How do you choose the most suitable fixed income fund? There are many types of fixed income funds such as liquid and ultra short-term funds, pure income funds and dynamic bond funds. You have to assess three main requirements—liquidity, risk and credit quality—to choose the appropriate fund. Returns in a bond fund are commensurate to the combination of the above factors.
Liquidity basically refers to the ease with which you can move in and out of a fund or any investment product at low transaction costs. In case of fixed income funds, in order to prevent sudden large outflows which can impact portfolio returns, exit loads are applied if you withdraw before a certain period of time.
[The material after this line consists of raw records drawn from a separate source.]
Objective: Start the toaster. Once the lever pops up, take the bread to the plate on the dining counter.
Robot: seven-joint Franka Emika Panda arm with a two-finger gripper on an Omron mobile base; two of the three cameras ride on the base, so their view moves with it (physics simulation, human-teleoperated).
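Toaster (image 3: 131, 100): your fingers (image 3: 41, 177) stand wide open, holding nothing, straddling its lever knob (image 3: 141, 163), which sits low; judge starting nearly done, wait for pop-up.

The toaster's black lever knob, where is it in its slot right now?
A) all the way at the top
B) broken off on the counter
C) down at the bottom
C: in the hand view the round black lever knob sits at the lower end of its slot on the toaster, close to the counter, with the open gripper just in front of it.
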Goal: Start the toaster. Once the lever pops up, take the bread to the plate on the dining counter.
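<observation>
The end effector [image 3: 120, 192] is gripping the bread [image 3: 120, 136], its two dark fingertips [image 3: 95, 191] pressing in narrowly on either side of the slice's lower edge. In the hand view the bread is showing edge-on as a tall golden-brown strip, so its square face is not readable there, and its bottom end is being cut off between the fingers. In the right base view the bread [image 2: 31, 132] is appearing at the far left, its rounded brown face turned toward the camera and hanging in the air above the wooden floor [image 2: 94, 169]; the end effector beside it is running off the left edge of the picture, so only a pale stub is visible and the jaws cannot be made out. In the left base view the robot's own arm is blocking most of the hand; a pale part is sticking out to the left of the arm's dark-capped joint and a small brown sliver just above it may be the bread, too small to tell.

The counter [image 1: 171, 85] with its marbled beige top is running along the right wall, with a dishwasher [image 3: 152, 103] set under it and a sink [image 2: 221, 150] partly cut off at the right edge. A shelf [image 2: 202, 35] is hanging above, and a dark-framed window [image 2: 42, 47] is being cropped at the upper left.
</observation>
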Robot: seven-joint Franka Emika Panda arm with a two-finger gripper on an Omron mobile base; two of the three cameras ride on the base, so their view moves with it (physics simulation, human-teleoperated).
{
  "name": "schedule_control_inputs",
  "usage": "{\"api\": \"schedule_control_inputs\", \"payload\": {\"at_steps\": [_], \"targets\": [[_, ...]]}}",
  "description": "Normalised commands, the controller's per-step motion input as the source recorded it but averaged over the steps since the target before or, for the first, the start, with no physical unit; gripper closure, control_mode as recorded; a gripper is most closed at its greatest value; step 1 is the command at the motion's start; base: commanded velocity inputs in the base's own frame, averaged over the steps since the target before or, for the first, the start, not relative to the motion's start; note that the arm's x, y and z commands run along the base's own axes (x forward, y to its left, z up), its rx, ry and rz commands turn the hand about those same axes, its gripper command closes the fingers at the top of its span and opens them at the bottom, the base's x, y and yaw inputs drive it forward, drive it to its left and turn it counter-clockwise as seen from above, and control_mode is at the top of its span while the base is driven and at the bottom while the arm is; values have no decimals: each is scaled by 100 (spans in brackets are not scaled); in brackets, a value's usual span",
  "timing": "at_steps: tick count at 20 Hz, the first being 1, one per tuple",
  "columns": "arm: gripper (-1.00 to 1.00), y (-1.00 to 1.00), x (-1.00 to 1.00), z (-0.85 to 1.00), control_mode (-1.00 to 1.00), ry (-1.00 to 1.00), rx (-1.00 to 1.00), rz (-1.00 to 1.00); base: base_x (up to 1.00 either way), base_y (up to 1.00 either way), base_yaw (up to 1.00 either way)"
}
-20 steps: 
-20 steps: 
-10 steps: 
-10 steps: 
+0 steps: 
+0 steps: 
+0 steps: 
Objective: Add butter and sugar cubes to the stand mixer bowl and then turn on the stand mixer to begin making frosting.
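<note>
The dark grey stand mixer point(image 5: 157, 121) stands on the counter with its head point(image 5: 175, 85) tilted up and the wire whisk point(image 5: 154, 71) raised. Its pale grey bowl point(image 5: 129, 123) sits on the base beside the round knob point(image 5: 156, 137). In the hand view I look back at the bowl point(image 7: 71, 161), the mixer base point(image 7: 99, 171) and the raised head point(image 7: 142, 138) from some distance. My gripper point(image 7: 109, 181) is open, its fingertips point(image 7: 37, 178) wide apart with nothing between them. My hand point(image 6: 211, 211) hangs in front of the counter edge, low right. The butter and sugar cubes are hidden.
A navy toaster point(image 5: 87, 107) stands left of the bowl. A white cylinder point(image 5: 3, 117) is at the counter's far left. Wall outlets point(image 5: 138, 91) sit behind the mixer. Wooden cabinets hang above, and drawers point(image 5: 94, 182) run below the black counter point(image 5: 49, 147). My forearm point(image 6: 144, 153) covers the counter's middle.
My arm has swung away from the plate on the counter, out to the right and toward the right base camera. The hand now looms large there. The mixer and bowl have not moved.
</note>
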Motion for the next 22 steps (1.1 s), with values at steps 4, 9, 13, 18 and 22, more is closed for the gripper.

Liquid funds and overnight funds are typically meant for very short-term investments—from 1 day to a week or two. Hence, these funds don’t usually have an exit load.
Ultra short-term funds also aim at facilitating short-term parking of money but cater to investors, who have some idea on when they may need the money. Typically, here you may find exit loads from a period of 15 days to 90 days and in some cases even 180 days. Short-term income funds and pure bond funds are investment products rather than tools for parking idle cash. Here exit loads can be up to 6 months, a year or even more.
The more liquidity-oriented the fund is, the lower would be the exit load. Choose a fund based on how long you need to stay invested.
Fixed-income securities come with a specified coupon or rate of interest payable at maturity. The price of debt securities and bonds increases if interest rates fall and vice-versa.
This risk of how sensitive the price of the securities in a fixed-income portfolio are to change in interest rates is measured by a concept called duration. Duration is measured in years and the longer it is, the more sensitive the portfolio is to a small change in rates. Most funds declare the duration of a portfolio in the monthly factsheet—calculating it can be complex for you. Generally speaking, in a rising rate environment, it is better to have a low duration fixed income fund and in a falling rate environment, high duration can potentially give you high returns. Typically, funds meant for short-term parking of money have low duration and pure bond funds meant for investment have high duration.
You need to now whether the securities held in your fixed income fund are of investment grade or not. Fixed income securities are typically rated on quality (probability of default of financial obligations) by a licensed credit rating agency. This is reflected as AAA or AA or equivalent rating and has to be disclosed by the mutual fund. If you are not a high risk taker, then ensure that 80-90% of the portfolio is in the highest rated securities. Lower rated securities create demand by offering a higher interest, but returns shouldn’t come at the cost of quality. Make sure your fund has a balance of both.